Das teilmechanische Metallschutzgasschweißen MSG), wahlweise als MIG (Metallschweißen mit inerten Gasen, Prozess 131) oder MAG-Schweißen (Metallschweißen mit aktiven Gasen, Prozess 135), ist ein Lichtbogenschweißverfahren, bei dem der abschmelzende Schweißdraht von einem Motor mit veränderbarer Geschwindigkeit kontinuierlich nachgeführt wird. Die gebräuchlichen Schweißdrahtdurchmesser liegen zwischen 0,8 und 1,2 mm (seltener 1,6 mm). Gleichzeitig mit dem Drahtvorschub wird der Schweißstelle über eine Düse das Schutz- oder Mischgas mit ca. 10 l/min (Faustformel: Schutzgas-Volumenstrom 10 l/min pro mm Schweißdrahtdurchmesser) zugeführt. Dieses Gas schützt das flüssige Metall unter dem Lichtbogen vor Oxidation, welche die Schweißnaht schwächen würde. Beim Metallaktivgasschweißen (MAG) wird entweder mit reinem CO2 oder einem Mischgas aus Argon und geringen Anteilen CO2 und O2 gearbeitet.
Je nach ihrer Zusammensetzung kann der Schweißprozess (Einbrand, Tropfengröße, Spitzerverluste) beeinflusst werden; beim Metallinertgasschweißen (MIG) wird als Edelgas Argon, seltener auch das teure Edelgas Helium, verwendet.
Das MAG-Verfahren wird in erster Linie bei un- und niedriglegierten Stählen eingesetzt, das MIG-Verfahren bevorzugt bei hochlegierten Stählen.

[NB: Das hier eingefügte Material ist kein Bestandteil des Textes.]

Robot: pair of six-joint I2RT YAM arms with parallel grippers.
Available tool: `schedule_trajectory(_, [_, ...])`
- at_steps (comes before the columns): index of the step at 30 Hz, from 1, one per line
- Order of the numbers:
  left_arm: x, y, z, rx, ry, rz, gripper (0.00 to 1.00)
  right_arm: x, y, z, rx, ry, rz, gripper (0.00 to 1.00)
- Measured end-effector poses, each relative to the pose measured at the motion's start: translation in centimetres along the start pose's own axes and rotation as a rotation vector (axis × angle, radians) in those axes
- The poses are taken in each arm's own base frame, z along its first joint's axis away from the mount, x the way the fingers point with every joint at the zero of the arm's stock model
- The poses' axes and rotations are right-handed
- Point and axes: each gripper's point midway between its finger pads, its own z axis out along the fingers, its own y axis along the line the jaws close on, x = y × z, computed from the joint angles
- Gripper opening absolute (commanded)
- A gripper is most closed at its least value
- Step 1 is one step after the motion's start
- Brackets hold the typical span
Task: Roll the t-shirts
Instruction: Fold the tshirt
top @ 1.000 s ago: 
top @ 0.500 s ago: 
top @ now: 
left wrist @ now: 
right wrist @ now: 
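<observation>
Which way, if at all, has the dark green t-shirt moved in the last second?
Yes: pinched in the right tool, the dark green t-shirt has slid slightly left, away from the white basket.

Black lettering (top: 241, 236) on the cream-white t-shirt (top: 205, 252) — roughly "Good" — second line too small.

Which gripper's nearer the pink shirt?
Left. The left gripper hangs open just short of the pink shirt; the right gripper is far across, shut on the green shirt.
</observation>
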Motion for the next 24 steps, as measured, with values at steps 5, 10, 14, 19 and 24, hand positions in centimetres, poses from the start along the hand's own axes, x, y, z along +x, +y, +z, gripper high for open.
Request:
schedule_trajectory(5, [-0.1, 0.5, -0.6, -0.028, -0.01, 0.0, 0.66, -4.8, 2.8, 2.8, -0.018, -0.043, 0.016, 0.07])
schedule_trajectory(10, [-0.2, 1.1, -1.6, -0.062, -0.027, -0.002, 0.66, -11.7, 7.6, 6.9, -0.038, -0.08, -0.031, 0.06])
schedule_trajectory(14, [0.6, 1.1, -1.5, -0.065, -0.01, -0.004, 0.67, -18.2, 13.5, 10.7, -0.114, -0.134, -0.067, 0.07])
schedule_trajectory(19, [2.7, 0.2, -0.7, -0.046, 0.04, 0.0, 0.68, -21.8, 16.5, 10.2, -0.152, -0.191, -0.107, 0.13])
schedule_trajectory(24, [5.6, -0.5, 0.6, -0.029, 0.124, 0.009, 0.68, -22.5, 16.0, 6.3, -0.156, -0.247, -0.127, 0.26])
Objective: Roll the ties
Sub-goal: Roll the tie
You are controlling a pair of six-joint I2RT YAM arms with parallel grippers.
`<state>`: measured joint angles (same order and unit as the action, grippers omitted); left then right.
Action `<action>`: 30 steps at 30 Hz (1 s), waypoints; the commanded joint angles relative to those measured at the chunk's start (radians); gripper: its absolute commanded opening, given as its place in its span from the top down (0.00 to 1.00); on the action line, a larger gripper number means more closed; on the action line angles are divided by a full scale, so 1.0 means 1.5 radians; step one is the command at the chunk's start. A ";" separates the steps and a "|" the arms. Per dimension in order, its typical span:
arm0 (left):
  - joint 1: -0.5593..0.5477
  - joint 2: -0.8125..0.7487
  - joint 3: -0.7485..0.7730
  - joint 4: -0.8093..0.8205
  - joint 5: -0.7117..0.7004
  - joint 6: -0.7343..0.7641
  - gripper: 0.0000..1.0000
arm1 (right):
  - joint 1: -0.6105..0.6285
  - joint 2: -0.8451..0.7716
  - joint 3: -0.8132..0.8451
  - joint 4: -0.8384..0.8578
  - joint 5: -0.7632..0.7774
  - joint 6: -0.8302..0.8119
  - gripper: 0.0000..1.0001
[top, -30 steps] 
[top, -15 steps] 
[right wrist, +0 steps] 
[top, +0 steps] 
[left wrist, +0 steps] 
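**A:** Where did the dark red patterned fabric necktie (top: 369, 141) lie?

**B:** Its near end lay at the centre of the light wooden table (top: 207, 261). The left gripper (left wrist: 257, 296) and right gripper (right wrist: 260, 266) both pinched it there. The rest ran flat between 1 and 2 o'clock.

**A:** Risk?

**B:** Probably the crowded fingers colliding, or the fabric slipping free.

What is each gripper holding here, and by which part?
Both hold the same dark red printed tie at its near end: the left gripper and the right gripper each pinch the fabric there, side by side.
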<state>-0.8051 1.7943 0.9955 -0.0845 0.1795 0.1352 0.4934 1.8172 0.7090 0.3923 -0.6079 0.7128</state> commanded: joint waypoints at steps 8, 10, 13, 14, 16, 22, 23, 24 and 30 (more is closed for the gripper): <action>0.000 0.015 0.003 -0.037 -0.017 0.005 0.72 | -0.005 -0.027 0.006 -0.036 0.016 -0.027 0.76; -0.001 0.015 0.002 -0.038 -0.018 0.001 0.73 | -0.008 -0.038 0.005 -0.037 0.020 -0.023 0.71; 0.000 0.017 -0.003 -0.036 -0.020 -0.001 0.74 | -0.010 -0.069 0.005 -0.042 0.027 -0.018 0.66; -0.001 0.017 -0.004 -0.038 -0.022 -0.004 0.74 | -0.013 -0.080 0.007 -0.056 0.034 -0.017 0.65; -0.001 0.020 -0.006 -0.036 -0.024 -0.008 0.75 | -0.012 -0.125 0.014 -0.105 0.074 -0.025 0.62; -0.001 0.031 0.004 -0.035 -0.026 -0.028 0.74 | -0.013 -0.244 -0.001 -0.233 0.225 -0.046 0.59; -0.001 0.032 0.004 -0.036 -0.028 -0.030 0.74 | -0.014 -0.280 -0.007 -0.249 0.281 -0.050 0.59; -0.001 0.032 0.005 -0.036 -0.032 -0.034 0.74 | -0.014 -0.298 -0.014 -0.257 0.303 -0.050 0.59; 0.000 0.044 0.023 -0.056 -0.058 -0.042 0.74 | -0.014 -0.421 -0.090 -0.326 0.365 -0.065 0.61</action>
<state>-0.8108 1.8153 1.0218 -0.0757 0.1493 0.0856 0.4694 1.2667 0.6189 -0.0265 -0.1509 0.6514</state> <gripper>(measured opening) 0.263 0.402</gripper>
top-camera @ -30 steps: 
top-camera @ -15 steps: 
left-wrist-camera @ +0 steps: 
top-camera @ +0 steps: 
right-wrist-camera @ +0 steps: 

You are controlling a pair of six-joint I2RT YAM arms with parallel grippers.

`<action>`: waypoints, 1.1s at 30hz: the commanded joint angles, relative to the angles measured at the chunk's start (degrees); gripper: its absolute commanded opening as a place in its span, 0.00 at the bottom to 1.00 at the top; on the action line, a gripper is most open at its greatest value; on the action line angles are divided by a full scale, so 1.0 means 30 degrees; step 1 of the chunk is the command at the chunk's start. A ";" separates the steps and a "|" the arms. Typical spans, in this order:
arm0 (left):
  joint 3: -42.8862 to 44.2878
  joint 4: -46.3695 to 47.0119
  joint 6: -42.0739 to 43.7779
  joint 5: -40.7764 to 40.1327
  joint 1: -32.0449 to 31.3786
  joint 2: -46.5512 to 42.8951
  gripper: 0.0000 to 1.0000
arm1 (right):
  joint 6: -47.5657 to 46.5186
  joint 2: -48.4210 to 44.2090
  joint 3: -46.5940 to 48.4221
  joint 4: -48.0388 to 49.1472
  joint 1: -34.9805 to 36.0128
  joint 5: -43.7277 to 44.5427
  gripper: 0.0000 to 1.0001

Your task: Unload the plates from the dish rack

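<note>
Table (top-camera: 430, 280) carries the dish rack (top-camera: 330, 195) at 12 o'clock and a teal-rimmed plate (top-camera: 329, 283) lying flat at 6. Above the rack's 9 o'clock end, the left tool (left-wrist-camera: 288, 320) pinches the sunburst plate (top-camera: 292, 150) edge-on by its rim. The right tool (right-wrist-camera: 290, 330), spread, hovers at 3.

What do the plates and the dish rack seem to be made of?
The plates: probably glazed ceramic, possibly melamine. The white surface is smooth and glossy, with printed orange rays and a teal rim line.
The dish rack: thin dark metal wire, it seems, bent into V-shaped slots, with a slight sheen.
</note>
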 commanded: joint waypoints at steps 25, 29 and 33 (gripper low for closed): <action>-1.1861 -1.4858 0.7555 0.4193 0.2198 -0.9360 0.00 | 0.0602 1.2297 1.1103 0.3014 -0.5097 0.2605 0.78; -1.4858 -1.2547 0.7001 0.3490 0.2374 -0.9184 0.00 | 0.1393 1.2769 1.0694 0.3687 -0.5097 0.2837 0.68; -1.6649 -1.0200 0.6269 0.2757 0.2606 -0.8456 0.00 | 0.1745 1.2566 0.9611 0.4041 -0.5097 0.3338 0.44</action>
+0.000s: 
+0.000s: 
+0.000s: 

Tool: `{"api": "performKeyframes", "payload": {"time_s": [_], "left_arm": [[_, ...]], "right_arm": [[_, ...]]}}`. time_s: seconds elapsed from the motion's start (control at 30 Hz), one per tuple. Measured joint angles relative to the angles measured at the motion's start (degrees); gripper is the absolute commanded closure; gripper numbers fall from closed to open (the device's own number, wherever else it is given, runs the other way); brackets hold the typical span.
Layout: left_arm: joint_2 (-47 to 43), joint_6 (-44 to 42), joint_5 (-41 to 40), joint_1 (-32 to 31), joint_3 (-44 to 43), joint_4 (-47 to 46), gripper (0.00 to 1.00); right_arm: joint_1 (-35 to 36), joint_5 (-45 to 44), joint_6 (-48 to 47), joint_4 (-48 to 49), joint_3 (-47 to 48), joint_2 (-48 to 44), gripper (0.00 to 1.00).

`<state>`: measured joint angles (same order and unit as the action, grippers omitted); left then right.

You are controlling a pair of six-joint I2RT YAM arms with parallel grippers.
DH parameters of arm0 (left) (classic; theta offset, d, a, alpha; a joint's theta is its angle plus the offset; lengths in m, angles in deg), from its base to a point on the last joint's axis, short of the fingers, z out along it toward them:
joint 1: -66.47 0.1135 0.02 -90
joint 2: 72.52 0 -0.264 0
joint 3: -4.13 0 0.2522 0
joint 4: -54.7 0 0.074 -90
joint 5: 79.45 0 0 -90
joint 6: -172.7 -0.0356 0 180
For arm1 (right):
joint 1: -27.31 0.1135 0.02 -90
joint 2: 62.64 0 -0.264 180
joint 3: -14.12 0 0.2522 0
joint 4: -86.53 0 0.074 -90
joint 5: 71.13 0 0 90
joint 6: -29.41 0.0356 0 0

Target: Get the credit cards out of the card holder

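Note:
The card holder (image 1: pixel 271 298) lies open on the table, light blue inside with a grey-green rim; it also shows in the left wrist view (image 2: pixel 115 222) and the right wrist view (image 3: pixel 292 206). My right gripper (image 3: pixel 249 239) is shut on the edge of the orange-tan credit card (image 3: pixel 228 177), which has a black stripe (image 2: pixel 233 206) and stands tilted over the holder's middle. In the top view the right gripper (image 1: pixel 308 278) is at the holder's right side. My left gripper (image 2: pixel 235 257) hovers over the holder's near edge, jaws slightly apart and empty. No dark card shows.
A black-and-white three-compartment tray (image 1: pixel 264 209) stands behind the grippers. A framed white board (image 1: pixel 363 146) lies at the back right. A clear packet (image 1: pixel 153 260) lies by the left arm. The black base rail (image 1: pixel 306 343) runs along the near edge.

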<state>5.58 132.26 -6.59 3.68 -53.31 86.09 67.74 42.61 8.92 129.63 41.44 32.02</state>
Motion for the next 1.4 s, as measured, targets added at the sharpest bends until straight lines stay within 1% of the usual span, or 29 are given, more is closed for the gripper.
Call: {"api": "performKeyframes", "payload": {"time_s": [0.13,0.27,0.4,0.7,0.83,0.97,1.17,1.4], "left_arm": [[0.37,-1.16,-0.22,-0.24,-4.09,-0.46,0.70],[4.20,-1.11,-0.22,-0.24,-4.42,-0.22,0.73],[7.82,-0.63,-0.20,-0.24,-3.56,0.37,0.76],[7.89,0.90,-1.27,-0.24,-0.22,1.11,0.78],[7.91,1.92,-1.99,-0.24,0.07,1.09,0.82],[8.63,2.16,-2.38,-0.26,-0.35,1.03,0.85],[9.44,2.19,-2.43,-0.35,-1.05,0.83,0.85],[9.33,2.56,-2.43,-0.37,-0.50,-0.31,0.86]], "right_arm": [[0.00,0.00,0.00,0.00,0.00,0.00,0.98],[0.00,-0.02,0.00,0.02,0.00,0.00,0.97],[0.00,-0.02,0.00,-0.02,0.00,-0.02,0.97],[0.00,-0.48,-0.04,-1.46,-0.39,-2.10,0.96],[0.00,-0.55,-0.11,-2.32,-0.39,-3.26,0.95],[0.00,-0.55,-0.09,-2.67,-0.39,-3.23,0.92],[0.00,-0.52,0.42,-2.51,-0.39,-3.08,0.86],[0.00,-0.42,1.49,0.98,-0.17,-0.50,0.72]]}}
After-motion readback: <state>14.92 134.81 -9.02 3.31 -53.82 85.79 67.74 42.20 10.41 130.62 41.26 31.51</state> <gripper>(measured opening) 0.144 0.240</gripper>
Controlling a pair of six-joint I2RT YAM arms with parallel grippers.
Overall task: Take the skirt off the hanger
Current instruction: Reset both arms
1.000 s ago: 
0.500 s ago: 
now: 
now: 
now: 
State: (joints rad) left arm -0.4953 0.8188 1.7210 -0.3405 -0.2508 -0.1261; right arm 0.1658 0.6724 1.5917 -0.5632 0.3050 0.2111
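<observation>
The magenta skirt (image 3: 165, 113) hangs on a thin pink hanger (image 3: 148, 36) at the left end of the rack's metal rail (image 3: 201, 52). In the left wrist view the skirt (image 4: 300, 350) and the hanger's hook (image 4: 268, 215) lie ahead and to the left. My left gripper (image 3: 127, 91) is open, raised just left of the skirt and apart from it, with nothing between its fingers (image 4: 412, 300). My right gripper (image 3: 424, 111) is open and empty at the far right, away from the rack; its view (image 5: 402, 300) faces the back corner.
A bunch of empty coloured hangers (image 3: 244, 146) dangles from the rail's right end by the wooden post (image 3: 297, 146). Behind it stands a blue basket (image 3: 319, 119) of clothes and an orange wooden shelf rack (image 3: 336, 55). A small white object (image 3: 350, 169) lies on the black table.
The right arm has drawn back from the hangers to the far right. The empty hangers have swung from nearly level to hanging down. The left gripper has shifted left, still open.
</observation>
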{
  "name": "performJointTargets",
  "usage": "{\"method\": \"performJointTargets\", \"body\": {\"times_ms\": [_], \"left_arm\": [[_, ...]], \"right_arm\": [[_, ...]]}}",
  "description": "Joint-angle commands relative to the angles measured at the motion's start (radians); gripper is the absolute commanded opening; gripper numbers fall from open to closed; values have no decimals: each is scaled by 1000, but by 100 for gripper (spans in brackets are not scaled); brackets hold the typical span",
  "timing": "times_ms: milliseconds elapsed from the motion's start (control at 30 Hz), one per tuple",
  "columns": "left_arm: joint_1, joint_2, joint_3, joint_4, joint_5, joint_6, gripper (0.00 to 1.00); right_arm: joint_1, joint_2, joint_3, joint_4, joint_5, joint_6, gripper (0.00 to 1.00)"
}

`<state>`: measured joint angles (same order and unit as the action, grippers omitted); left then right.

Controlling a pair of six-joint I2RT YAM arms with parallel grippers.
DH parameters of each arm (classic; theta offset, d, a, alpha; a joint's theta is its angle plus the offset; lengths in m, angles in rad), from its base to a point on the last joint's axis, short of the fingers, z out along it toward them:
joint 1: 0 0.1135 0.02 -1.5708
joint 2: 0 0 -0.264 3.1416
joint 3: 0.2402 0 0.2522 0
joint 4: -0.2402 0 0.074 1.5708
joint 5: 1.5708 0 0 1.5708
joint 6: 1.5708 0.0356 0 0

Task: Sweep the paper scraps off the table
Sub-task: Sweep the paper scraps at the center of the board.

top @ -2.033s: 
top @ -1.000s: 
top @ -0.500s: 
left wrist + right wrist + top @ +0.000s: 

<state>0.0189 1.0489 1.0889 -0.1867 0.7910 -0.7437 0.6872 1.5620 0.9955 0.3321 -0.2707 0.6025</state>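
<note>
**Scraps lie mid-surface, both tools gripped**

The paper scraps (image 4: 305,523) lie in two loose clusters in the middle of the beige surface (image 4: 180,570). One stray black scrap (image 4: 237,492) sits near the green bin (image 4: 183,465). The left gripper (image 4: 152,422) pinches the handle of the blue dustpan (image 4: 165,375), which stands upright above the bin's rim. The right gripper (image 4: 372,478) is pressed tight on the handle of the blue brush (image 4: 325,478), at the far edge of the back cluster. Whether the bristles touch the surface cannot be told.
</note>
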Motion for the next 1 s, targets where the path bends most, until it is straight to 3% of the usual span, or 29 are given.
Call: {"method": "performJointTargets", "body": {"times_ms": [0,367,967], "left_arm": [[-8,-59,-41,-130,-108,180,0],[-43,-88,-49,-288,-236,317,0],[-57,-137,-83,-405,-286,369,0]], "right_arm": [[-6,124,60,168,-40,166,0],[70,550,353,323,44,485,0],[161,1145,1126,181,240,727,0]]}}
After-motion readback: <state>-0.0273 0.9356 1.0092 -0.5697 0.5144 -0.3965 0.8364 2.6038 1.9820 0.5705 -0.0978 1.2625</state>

Wahlweise können beim Metallschutzgasschweißen auch Fülldrähte, auch Röhrchendrähte genannt, eingesetzt werden. Diese sind im Inneren mit einem Schlackebildner und ggf. Legierungszusätzen versehen. Sie dienen dem gleichen Zweck wie die Umhüllungen der Stabelektrode. Einerseits tragen die Inhaltstoffe zum Schweißvolumen bei, andererseits bilden sie eine Schlacke auf der Schweißraupe und schützen die Naht vor Oxidation. Letzeres ist vor allem bei dem Schweißen von Edelstählen wichtig, da die Oxidation, das "Anlaufen" der Naht auch nach dem Weiterführen des Brenners und damit dem Weiter-führen der Schutzgasglocke verhindert werden muss.